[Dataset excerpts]
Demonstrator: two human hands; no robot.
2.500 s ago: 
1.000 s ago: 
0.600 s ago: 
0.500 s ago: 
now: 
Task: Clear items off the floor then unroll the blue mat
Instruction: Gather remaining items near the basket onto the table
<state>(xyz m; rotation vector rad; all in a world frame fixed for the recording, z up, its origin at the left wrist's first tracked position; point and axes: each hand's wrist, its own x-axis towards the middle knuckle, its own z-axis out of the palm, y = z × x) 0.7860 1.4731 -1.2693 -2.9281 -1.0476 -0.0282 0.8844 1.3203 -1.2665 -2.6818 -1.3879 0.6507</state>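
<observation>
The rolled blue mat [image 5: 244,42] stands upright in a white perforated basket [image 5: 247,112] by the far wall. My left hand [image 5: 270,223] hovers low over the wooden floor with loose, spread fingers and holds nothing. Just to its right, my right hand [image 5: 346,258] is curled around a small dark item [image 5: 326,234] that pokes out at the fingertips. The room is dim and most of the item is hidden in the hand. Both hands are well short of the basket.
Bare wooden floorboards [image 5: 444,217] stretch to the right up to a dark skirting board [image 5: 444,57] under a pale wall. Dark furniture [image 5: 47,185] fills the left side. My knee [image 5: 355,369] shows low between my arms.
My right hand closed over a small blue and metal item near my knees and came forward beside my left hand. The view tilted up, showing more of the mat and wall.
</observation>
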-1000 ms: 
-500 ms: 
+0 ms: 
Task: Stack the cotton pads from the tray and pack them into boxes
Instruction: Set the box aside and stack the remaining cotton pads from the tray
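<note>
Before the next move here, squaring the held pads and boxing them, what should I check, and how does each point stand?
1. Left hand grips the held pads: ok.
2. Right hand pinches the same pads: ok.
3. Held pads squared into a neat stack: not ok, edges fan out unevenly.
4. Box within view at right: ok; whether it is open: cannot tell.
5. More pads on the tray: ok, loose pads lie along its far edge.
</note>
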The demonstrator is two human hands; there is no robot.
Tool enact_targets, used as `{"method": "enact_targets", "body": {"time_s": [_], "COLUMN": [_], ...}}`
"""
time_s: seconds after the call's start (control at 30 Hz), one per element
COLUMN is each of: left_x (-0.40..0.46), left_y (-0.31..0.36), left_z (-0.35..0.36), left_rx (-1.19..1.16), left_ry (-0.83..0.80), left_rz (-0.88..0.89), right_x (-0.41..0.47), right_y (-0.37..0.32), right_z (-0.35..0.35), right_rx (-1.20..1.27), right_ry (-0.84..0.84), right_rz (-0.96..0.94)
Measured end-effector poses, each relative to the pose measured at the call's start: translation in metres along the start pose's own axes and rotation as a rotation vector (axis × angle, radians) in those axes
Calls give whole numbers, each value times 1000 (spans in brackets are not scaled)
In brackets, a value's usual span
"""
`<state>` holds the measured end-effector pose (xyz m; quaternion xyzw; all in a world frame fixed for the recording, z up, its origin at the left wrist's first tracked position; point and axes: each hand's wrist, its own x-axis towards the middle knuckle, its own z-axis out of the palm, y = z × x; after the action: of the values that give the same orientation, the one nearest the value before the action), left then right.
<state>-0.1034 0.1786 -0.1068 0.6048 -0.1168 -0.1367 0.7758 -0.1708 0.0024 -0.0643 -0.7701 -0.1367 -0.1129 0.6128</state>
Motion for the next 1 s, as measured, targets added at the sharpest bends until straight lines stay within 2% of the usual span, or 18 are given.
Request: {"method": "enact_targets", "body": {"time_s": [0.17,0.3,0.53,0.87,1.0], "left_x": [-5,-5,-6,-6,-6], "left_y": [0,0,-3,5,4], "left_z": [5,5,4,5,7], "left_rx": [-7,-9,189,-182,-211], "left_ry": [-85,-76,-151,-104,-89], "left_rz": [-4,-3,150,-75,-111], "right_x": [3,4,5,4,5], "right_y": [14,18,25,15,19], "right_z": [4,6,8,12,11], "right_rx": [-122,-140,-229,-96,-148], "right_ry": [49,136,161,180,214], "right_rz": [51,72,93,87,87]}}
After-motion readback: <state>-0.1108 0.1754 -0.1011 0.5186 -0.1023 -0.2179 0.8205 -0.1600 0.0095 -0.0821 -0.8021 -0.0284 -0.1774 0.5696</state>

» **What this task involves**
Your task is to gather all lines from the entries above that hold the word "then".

» **Response to this task**
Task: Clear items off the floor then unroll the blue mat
`<state>` holds the measured end-effector pose (xyz m; quaternion xyzw; all in a world frame fixed for the recording, z up, its origin at the left wrist's first tracked position; point and axes: each hand's wrist, its own x-axis towards the middle knuckle, its own z-axis out of the palm, y = z × x; after the action: of the values that give the same orientation, the one nearest the value before the action), left then right.

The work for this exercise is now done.